Wet incipient impregnation was employed to prepare the Pt/AAO catalysts; Pt-precursor was introduced to the AAO support by submerging the supports in a 10 g L-1 chloroplatinic acid solution (H2PtCl6.6H2O, Sigma Aldrich) for 10 s. AAO supports were then dried in ambient air and reduced in a 10/90 vol% H2/N2 atmosphere at 350 °C for 2 h to obtain nano-sized Pt particles. A heating rate of 5 °C min-1 was employed. A horizontal tube furnace was used to perform the reduction process (CTF12, Carbolite Gero, England).

The Pt and Al content of Pt/AAO catalyst was determined by inductively coupled plasma optic emission spectroscopy (ICP-OES). Before ICP-OES analysis, the AAO layer loaded with the Pt-precursor was dissolved in 5 vol% H3PO4/1.8 vol% CrO3 at 60 °C for 45 min. The Pt loading was expressed as a function of the solubilized Al content, representing the AAO layer. Therefore, the metallic core was not included when calculating the Pt loading.

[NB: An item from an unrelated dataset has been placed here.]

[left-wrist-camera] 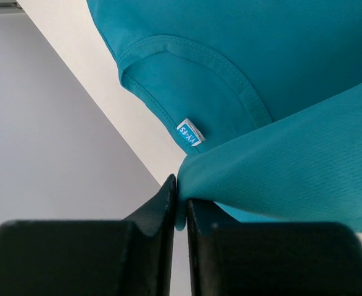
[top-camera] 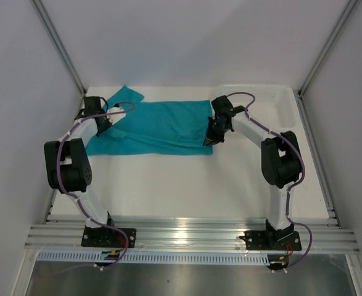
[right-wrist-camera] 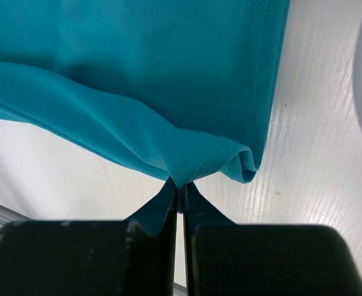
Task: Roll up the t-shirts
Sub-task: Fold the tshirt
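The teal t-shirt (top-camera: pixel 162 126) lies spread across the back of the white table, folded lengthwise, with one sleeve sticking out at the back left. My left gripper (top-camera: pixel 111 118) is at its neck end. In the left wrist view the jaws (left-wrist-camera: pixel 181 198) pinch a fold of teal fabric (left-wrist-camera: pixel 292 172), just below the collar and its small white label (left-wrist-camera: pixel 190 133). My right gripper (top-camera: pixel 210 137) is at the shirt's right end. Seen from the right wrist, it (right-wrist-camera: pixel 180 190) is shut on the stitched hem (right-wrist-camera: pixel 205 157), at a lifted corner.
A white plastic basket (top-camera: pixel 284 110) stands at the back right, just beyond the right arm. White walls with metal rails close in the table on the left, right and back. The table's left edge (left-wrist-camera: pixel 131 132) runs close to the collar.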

Catalytic hydrogen combustion evaluation

The catalytic activity of the Pt/AAO catalyst was evaluated in the ambient atmosphere. The catalyst was placed horizontally slightly above a 20 mm tube. High-purity hydrogen (99.9%) was supplied from an in-house developed hydrogen generator (Hydrogen South Africa Infrastructure, South Africa). The hydrogen was introduced at the bottom of the tube; the tube acted as a semi-enclosed environment for the hydrogen to be pre-mixed with air before reaching the catalyst surface. The hydrogen vol% concentration was estimated to be approximately 65% before combustion. A k-type thermocouple, coupled with an electronic data acquisition system, was placed at the centre of the catalyst surface. Temperature measurement was recorded every 1 s for the duration of all CHC reactions. Unreacted hydrogen was measured in the exhaust using a hydrogen sensor (Model XEN-5320, Xensor Integration, Netherlands). Reported temperatures were based on results obtained from three Pt/AAO catalysts. Each Pt/AAO catalyst was evaluated twice; average temperatures were reported unless specified otherwise.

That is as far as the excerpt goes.